Jadi saya, si ibu pemula yang over-eager, langsung belanja berbagai buku belajar membaca untuk anak balita, dan mulai ngajarin Aira yang waktu itu umur 4 tahun untuk belajar membaca. Gimana hasilnya? Total failure. Aira gak tertarik sama sekali, harus dibujuk setengah dipaksa. Saya yang memang dasarnya nggak sabaran jadi kesal, ujungnya marah. Jadi beberapa sesi belajar membaca yang kami lakukan biasanya diakhiri dengan tangisan. Jadi saya berhenti. Saya ingat zaman saya kecil belajar membaca sama Mama saya, saya bawaannya stres, jadi bukannya bisa, malah tambah salah yang dibaca. Rasanya gak enak, jadi pasti Aira juga ngerasa gak enak.
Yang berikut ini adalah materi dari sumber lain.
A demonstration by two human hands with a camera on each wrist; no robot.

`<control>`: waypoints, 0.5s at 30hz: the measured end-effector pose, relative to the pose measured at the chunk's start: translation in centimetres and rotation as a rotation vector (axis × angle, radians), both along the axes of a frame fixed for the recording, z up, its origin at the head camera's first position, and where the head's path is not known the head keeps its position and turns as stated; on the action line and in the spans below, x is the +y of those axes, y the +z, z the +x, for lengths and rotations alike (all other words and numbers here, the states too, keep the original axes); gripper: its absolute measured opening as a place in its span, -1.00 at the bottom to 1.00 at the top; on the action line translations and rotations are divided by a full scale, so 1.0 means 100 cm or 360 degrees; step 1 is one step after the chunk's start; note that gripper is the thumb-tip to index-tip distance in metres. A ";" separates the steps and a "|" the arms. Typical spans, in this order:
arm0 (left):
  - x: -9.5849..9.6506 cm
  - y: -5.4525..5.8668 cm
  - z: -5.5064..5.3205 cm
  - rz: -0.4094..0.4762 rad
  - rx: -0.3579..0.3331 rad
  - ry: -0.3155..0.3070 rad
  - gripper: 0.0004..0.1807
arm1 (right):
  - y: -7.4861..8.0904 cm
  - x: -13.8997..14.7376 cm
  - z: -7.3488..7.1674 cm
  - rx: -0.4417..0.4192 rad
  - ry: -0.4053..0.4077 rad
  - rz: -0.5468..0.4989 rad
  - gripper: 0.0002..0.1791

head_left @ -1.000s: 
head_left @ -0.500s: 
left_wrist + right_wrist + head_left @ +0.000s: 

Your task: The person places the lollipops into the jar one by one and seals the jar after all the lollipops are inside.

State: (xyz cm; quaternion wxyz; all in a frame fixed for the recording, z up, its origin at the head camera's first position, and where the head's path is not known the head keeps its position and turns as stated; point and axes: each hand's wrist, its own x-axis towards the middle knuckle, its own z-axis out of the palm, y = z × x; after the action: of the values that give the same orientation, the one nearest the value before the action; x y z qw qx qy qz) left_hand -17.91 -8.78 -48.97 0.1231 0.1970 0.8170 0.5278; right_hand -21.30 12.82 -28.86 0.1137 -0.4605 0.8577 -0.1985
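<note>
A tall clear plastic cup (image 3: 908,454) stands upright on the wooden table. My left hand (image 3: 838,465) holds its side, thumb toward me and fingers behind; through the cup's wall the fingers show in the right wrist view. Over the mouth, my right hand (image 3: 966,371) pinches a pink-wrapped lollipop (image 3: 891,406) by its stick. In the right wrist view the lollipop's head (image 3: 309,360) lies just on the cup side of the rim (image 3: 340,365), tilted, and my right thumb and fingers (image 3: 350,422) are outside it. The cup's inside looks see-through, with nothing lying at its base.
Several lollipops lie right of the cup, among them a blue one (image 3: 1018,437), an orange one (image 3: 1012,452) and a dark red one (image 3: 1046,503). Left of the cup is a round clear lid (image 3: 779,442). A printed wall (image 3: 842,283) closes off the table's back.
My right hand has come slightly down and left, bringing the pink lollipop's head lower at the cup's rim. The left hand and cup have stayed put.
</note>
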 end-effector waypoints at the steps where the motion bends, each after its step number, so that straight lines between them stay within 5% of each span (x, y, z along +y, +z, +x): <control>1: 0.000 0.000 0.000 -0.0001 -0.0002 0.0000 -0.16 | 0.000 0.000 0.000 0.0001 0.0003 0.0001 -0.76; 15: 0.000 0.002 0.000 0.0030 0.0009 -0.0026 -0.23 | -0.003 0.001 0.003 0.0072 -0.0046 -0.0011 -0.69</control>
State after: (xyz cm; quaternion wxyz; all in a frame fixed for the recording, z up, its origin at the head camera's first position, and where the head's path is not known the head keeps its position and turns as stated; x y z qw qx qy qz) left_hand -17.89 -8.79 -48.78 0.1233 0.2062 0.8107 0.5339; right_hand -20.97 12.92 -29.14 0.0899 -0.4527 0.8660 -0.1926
Untungnya saya memang orang yang selalu merasa gak perlu untuk ngikutin anak les baca. Aira pun akhirnya nggak belajar membaca sepanjang TK A itu. Hanya saja saya memang selalu membelikan buku cerita dan membacakan untuk Aira. Saya lebih sering membelikan Aira buku cerita dibanding mainan. Jalan-jalan ke toko buku selalu jadi salah satu rekreasi kami. Saya ‘pelit’ membelikan mainan (bukannya gak dibelikan sama sekali, lho), tapi nggak begitu soal buku. Waktu itu saya nggak mencari tahu lebih banyak soal mengajari anak membaca, saya hanya keukeuh soal gak ikut les baca di kala teman-teman di sekolahnya diikutkan les membaca oleh orangtuanya.

Nah, di kelas TK B akhir di sekolah Aira mulai diberi pengenalan membaca, untuk persiapan masuk SD, pertimbangannya sekolah nggak bisa tutup mata soal banyaknya SD yang menuntut anak sudah bisa membaca ketika masuk SD. Dibanding teman-temannya, apalagi yang ikut les membaca, Aira memang termasuk yang ketinggalan soal bisa membaca. Tapi saya yakin anak pasti bisa membaca, kok, jadi saya gak terlalu khawatir. Di kelas tiap anak punya daftar buku yang sudah dibaca, dipasang di dinding. Yang sudah lancar membaca pasti panjang daftar buku di daftarnya. Punya Aira sampai mendekati akhir tahun ajaran masih pendek, hanya beberapa judul buku. Ya, sudahlah, ya, memang masih belajar, kok, anaknya.

Lalu, entah mulai kapan, Aira bisa membaca. Anak ini memang autopilot. Di SD Aira gak mengalami kesulitan sama sekali. Nilainya bagus. Saya gak perlu men-drill atau dikte soal-soal ketika ia mau ulangan, Aira baca sendiri bahan-bahannya di buku. Tidak ada pressure ketika belajar, tambah tinggi tingkat kelasnya, tambah baik nilai Aira. Aira suka membaca, ini yang memudahkan dia dalam belajar. Dia nggak keberatan atau kesulitan ketika membaca buku cetak atau catatan, atau mengerjakan tugas.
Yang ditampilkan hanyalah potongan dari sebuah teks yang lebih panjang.